During “Rocketman,” Elton is sinking to the bottom of a swimming pool, watching a younger version of himself play piano underwater. On the music side, Smith was able to spread the instruments around the Dolby Atmos surround field, placing guitar parts and effect-like orchestrations into speakers discretely and moving those elements into the ceiling and walls. The bubble sound effects and underwater atmosphere also add to the illusion of being submerged. “Atmos works really well when you have quiet, and you can place sounds in the sound field and really hear them. There’s a lot of movement musically in Rocketman and it’s wonderful to have that space to put all of these great elements into,” says Smith.
That sequence ends with Elton coming on stage at Dodger Stadium and hitting a baseball into the massive crowd. The whole audience — 100,000 people — sing the chorus with him. “The moment the crowd comes in is spine-tingling. You’re just so with him at that point, and the sound and the music are doing all of that work,” he explains.
The Music
The music was a key ingredient to the success of Rocketman. According to Smith, they were changing performances from Egerton and also orchestrations right through the post sound mix, making sure that each piece was the best it could be. “Taron [Egerton] was very involved; he was on the dub stage a lot. Once everything was up on the screen, he’d want to do certain lines again to get a better performance. So, he did pre-records, on-set performances and post recording as well,” notes Smith.
Smith needed to keep those tracks live through the mix to accommodate the changes, so he and Collinge chose Avid S6 control surfaces and mixed in-the-box as opposed to printing the tracks for a mix on a traditional large-format console. “To have locked down the music and vocals in any way would have been a disaster.

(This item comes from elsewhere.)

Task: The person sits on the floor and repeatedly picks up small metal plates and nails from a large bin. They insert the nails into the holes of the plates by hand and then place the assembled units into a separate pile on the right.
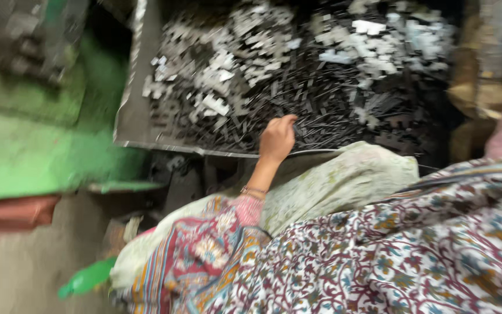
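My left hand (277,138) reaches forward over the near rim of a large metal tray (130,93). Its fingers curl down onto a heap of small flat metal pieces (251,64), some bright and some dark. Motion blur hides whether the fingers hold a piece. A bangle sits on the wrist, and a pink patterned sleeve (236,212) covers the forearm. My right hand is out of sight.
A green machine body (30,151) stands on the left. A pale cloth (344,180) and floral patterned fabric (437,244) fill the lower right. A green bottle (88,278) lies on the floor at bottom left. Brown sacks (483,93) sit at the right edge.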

I’ve always been a proponent of mixing inside Pro Tools mainly because workflow-wise, it’s very collaborative. On Rocketman, having the tracks constantly addressable — not just by me but for the music editors Cecile Tournesac and Andy Patterson as well — was vital. We were able to constantly tweak bits and pieces as we went along. I love the collaborative nature of making and mixing sound for film, and this workflow allows for that much more so than any other. I couldn’t imagine doing this any other way,” says Smith.

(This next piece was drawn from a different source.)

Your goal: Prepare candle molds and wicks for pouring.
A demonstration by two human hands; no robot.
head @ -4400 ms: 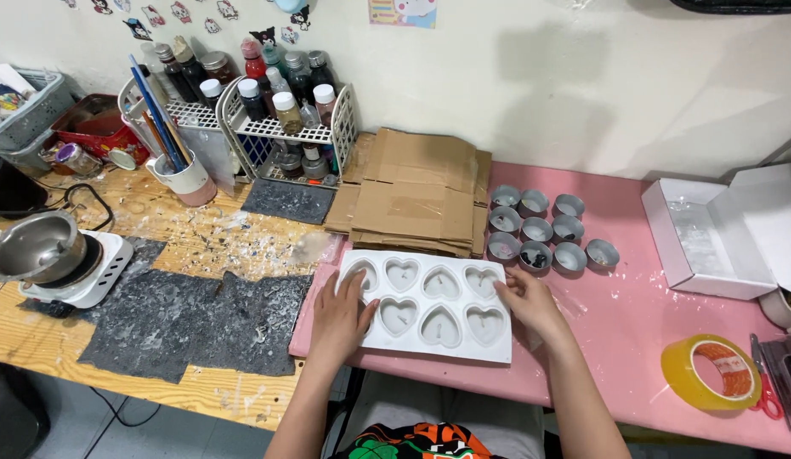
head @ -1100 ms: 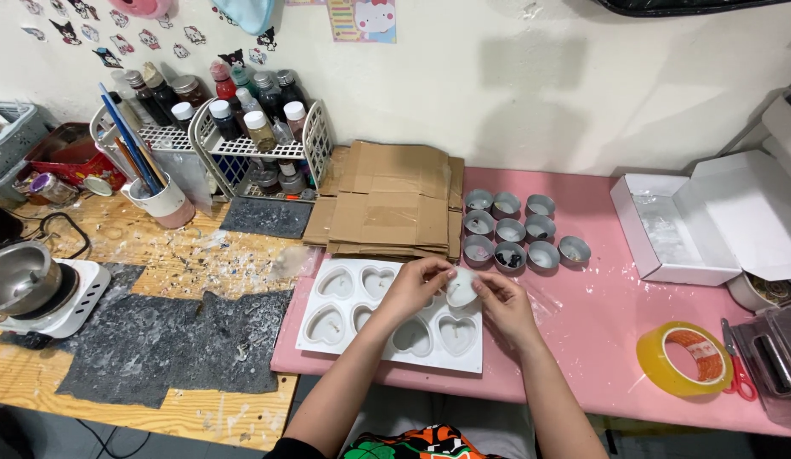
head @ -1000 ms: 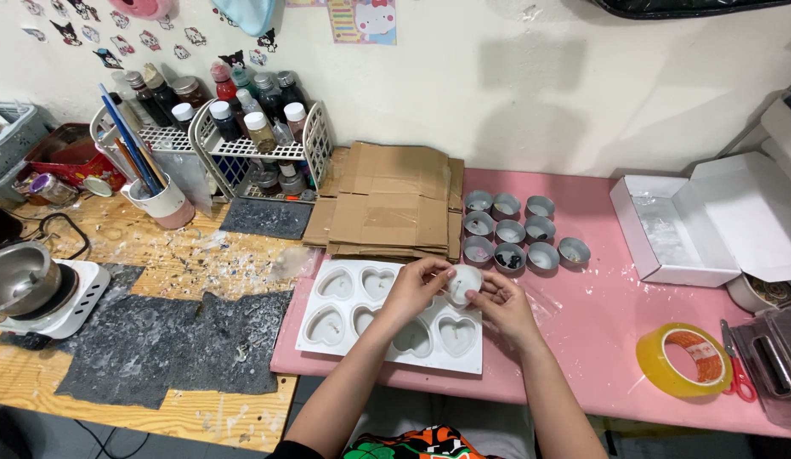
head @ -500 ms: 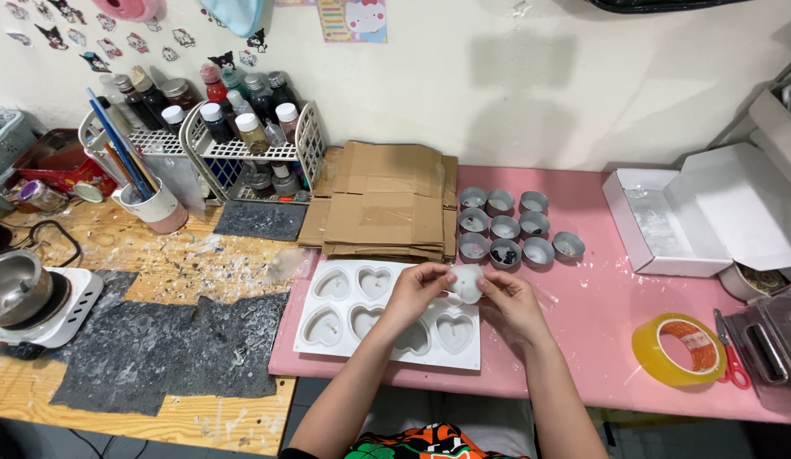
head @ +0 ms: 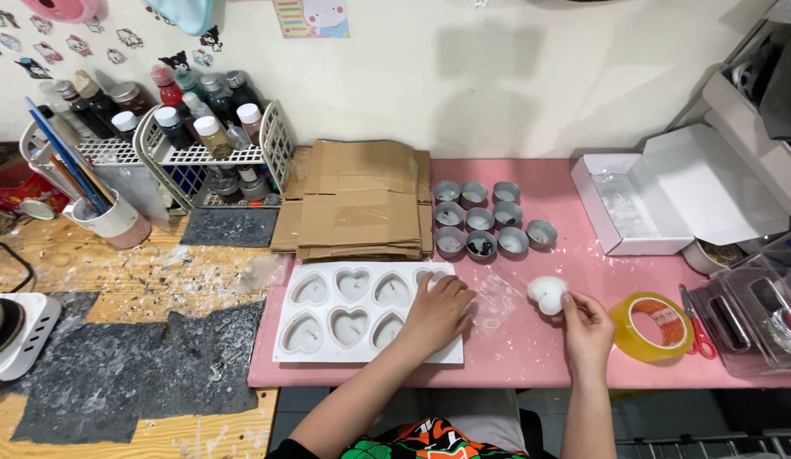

Smith and Collinge mixed in native Dolby Atmos at Goldcrest London in Theatre 1 and Theatre 2, and also at Warner Bros. De Lane Lea. “It was such a tight schedule that we had all three mixing stages going for the very end of it, because it got a bit crazy as these things do,” says Smith. “All the stages we mixed at had S6s, and I just brought the drives with me. At one point we were print mastering and creating M&Es on one stage and doing some fold-downs on a different stage, all with the same session. That made it so much more straightforward and foolproof.”

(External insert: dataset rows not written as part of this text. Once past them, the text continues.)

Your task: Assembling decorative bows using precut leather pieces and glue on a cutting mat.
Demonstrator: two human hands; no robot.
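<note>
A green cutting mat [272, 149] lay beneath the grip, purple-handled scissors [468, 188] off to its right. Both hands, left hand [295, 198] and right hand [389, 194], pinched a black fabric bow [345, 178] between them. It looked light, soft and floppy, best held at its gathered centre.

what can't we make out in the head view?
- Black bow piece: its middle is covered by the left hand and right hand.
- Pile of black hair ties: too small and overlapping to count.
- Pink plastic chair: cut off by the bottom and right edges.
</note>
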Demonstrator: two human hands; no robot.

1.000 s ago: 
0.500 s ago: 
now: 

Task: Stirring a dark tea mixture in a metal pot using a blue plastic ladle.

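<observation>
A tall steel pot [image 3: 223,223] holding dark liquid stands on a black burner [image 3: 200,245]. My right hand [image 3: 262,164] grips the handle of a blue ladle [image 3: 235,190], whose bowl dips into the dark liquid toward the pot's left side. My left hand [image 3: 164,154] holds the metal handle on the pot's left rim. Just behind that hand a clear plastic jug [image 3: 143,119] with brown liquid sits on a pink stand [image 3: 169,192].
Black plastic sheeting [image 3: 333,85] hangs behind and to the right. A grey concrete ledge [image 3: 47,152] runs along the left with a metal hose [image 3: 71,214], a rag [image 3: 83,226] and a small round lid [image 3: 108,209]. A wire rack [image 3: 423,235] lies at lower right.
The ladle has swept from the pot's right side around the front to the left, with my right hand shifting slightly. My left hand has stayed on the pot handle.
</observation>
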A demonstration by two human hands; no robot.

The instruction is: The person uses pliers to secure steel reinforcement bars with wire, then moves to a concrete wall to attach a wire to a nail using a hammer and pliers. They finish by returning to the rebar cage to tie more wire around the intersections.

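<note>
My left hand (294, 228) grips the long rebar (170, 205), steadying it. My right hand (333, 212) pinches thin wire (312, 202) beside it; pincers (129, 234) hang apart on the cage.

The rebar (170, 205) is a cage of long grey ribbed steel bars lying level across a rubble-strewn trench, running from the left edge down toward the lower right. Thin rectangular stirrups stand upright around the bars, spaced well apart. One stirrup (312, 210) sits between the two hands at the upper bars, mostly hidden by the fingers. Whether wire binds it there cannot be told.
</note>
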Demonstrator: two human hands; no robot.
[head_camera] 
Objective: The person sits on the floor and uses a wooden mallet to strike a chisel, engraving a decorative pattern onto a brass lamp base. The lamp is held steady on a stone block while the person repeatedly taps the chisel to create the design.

As for the fold-down from Atmos to 5.1, Smith says it was nearly seamless. The pre-recorded music tracks were mixed by music producer Giles Martin at Abbey Road. Smith pulled those tracks apart, spread them into the Atmos surround field and then folded them down to 5.1. “Ultimately, the mixing that Giles Martin did at Abbey Road was a great thing because it meant the fold-downs really had the best backbone possible. Also, the way that Dolby has been tweaking their fold-down processing, it’s become something special. The fold-downs were a lot easier than I thought they’d be,” concludes Smith.